I did it. I got my first 100-mile trail race belt buckle; however, I share this buckle with the Superior Sawtooth aid station volunteers, my new friends Molly and Brian, and every other runner out there on that beautiful, but brutally technical, race course.

As I lie here in bed at the Caribou Lodge in Lutsen, MN, I am in complete pain and suffering intense exhaustion. I spent a straight 38 hours on that trail. I went to Hell and came back again. As if the trail itself wasn’t enough to shatter a runner, the trail Gods were relentlessly throwing every possible additional challenge my way. I suppose they wanted me to truly earn that buckle.

Physically, I feel like I’ve been run over by a pack of moose; but emotionally, I am a different person today. I am humbled. I am amazed. I have increased my faith in people, …in the human spirit, and experienced some of nicest, most helpful individuals on this Earth. I simply can’t say that enough and you’ll read why.

Lastly, I now, more than ever, truly understand the concept of “relentless forward motion”.

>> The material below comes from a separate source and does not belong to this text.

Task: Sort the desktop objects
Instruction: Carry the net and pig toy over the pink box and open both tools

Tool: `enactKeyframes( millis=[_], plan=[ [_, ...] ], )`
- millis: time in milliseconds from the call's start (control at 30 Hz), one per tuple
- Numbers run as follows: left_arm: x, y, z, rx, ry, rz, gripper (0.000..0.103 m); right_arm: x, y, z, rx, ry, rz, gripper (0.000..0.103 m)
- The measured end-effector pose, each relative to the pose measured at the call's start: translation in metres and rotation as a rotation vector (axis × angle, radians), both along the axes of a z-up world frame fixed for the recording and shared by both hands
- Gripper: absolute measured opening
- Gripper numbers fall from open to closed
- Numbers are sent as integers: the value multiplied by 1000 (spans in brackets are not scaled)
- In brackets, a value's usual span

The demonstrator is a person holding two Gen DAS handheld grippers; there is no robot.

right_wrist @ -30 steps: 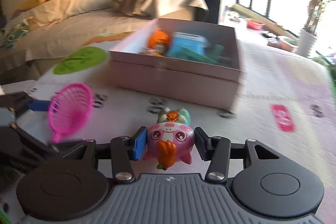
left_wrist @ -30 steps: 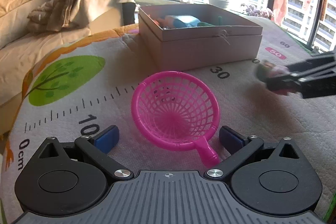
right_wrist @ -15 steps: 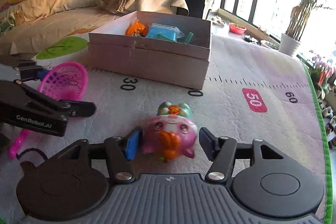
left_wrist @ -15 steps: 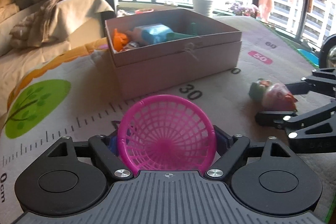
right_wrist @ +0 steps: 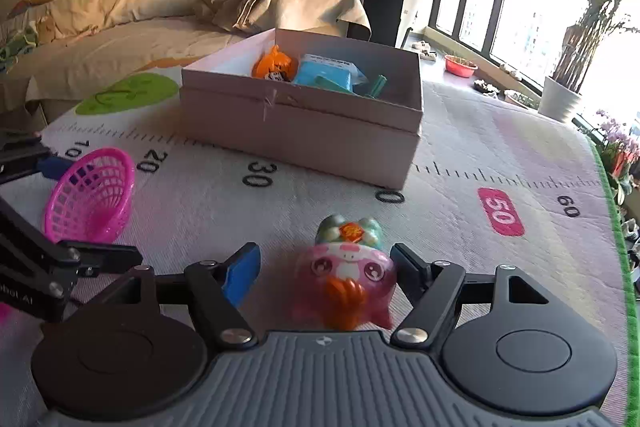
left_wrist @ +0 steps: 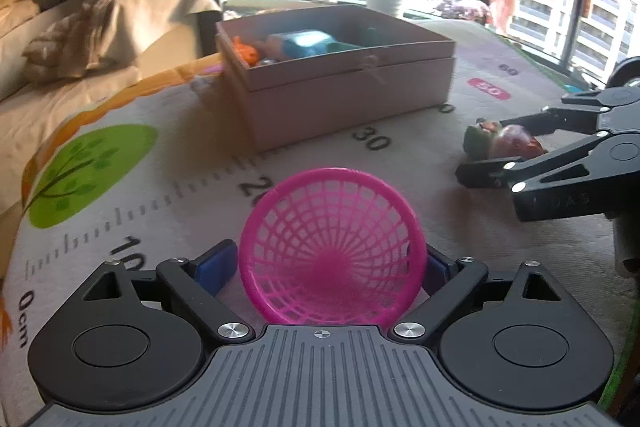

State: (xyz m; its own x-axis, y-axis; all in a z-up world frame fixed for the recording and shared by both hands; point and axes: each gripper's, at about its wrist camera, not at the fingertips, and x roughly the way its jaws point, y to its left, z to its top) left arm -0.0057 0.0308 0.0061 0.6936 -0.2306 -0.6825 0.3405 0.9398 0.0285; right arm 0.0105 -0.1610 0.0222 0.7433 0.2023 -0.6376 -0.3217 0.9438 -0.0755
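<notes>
1. On the ruler-print mat (right_wrist: pixel 460 147), between left gripper (left_wrist: pixel 332 267) blue pads: pink mesh basket (left_wrist: pixel 332 243) tipped up on its rim, jaws wide and opening — no firm hold visible, so likely to flop or roll sideways
2. Between right gripper (right_wrist: pixel 324 267) pads: pink pig toy (right_wrist: pixel 344 279) resting on the mat, clear gap at the left pad, right pad just beside it, jaws opening, nothing gripped — an off-centre close may nudge or spin it away
3. Beyond both: open cardboard box (right_wrist: pixel 300 119), already partly filled — risk of clipping its near wall on the way in
4. Close side by side: both grippers — risk of collision
</notes>
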Motion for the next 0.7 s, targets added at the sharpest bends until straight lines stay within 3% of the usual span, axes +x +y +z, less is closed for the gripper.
enactKeyframes(
  millis=[33,67,233,433,500,567,700],
  plan=[
    [0,1,0,-2,2,5,95,1,1,1,13,9,6,55],
    [1,3,1,-10,8,5,96,2,1,1,23,21,14,50],
    [5,-3,5,-66,36,-31,99,-4,4,2,28,25,32,49],
    [22,-19,2,-37,37,-6,99,-8,1,4,17,23,21,50],
    [26,-22,1,-29,36,0,96,-10,-1,5,16,25,20,50],
    [26,-23,2,-18,23,2,86,-12,-3,5,13,25,21,50],
    [23,-20,4,-15,26,-8,86,-14,-6,6,14,26,21,50]
  ],
)
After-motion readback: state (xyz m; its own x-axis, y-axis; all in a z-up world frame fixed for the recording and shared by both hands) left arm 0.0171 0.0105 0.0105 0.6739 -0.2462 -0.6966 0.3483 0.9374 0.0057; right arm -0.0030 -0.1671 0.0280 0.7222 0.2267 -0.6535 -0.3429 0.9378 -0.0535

This is how it all went down:

“There aren’t any Mountains in Minnesota”

Yeah? Well, someone forgot to tell that to Minnesota.

Here’s how most conversations about my upcoming race developed:

me: “I’ll be running my first 100-mile race in September”

them: “wow, really? I don’t even like to drive 100 miles. Where is it?”

me: “Northern Minnesota”

them: “Well, at least it ought to be kinda flat…”

They couldn’t be more wrong. The Superior Sawtooth 100-Mile Trail Race has 20,000 feet of elevation gain and 21,000 feet of descent; and actually offers up 102.6 miles of brutal trail terrain. This is no exaggeration regarding this terrain and I am shocked that I haven’t heard more about this on the Ultralist, in the Ultrarunning magazine, or anywhere else.

I like to think that our Meat Grinder training grounds are gnarly rugged trails, but this Superior Trail up here in Minnesota made my training spots, and even the tough South Carolina Foothills, seem a whole lot less daunting.

Not many southerners get up to this race, but I’m officially shouting out to all the Laurel Valley runners right now. This race is right up your alley. The nature might be different, the tree species foreign, and a lack of sweltering humidity, but the the terrain is SC Foothills-nasty all the way.

There are millions of tree roots. Not little trip-ya-up tree roots, but big fat daddies that go on for ever and ever. Mini hurdles. And the rocks? …dude, the rocks. Bowling ball-sized is about the smallest, with most of the rock sections being large, mossy, slippery and dangerous – oh, and they like to appear during steep descents which makes it twice as hard to negotiate …especially when the legs and hips are sore and fatigued.

The hills, like Laurel Valley, are relentless. At least, at Laurel Valley, you have some flat sections and runnable, rolling uphill and downhill in which to stretch out the legs. No much luck at Superior. It is constant up and down. Again, no exaggeration. Sure, the mountains may never get more than 2000 feet, but you are presented with tons of mini-climbs constantly. I can’t stress it enough. CONSTANTLY. When you go up, you immediately go down. Almost zero ridge running. And once you descend to the bottom, you again immediately go right back up.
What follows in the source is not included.